# TASK ITEM:
Each line of the listing where the string "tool" appears is to be identified and copied.

# DATA PROVIDED:
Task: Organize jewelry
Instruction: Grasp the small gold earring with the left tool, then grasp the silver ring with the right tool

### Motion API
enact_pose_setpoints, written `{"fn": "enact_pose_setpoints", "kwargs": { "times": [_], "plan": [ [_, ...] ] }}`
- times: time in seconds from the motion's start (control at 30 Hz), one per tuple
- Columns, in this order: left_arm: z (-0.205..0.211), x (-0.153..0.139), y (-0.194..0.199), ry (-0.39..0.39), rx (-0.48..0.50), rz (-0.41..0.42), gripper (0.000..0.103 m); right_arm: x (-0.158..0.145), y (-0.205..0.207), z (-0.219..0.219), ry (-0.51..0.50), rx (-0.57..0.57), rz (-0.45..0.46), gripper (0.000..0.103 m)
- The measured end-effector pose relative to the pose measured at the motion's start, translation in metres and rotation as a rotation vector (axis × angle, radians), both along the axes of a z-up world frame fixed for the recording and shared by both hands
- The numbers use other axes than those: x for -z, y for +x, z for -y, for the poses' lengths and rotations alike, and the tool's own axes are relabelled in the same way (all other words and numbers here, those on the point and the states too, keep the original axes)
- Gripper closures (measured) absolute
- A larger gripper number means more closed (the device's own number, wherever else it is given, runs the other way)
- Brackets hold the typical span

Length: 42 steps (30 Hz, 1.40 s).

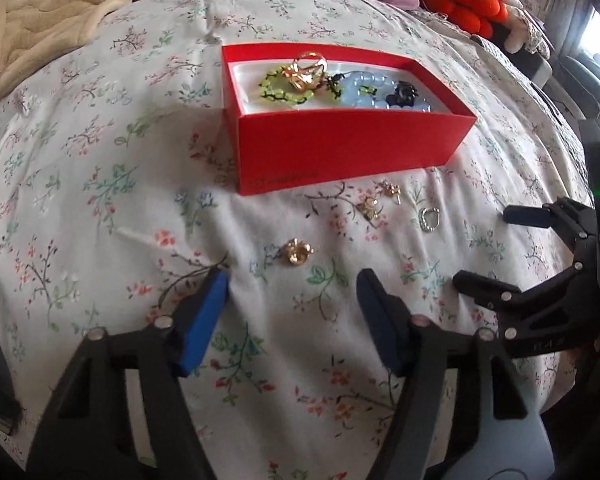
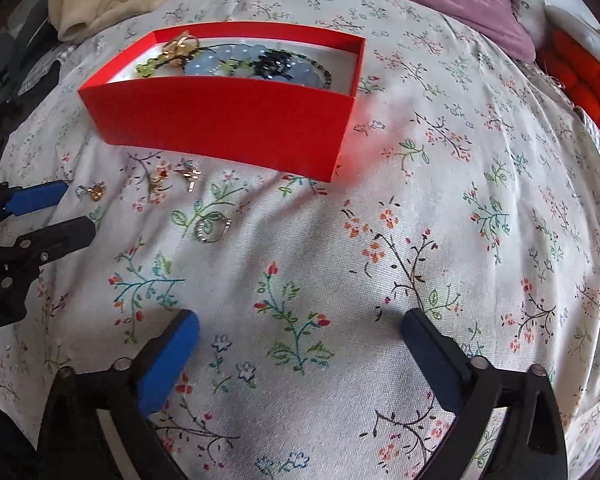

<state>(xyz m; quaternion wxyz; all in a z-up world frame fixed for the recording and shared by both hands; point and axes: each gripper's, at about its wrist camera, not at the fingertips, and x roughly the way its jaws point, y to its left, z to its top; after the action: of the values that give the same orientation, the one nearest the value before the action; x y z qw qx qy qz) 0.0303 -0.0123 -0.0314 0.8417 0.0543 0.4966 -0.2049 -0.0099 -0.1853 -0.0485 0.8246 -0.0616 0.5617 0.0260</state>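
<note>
1. Left claw (image 1: 292,280): spread wide, holding nothing; small gold flower earring (image 1: 298,251) just ahead between its tips.
2. Right claw (image 2: 300,334): released, nothing held.
3. Open red cardboard box (image 1: 348,144) of beaded bracelets beyond both.

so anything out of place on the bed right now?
Yes: four small pieces lie loose on the floral bedspread outside the red box: a gold flower piece, two gold earrings and a silver heart ring. The bracelets sit inside. Nothing looks damaged or spilled.
</note>
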Motion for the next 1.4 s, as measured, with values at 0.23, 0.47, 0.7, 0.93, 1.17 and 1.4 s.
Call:
{"fn": "enact_pose_setpoints", "kwargs": {
  "times": [0.23, 0.47, 0.7, 0.93, 1.17, 1.4],
  "plan": [
    [0.002, -0.001, 0.006, -0.047, 0.003, -0.005, 0.063, -0.002, 0.001, 0.002, 0.004, 0.010, -0.006, 0.000],
    [0.014, 0.002, 0.003, -0.025, 0.030, -0.005, 0.086, -0.003, 0.003, 0.001, 0.004, 0.015, -0.014, 0.000],
    [0.011, -0.001, 0.002, -0.016, 0.028, -0.005, 0.086, -0.004, 0.011, 0.002, 0.022, 0.028, -0.041, 0.000],
    [-0.005, -0.011, 0.002, -0.017, -0.014, -0.017, 0.086, -0.009, 0.025, -0.003, 0.076, 0.013, -0.028, 0.002],
    [-0.018, -0.008, -0.002, -0.002, -0.026, -0.039, 0.086, -0.010, 0.036, -0.025, 0.041, -0.051, 0.012, 0.024],
    [-0.020, -0.010, -0.004, -0.002, -0.018, -0.045, 0.086, -0.009, 0.043, -0.035, 0.054, -0.075, 0.020, 0.041]
  ]
}}
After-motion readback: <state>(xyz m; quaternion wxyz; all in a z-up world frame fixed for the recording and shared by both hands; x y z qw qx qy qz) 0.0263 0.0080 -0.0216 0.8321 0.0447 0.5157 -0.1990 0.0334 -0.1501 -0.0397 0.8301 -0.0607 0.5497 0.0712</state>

# RESPONSE BELOW:
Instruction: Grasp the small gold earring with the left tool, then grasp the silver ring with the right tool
- The numbers use other axes than those: x for -z, y for +x, z for -y, for the poses' lengths and rotations alike, and the tool's own axes are relabelled in the same way (all other words and numbers here, those on the point and the states too, keep the original axes)

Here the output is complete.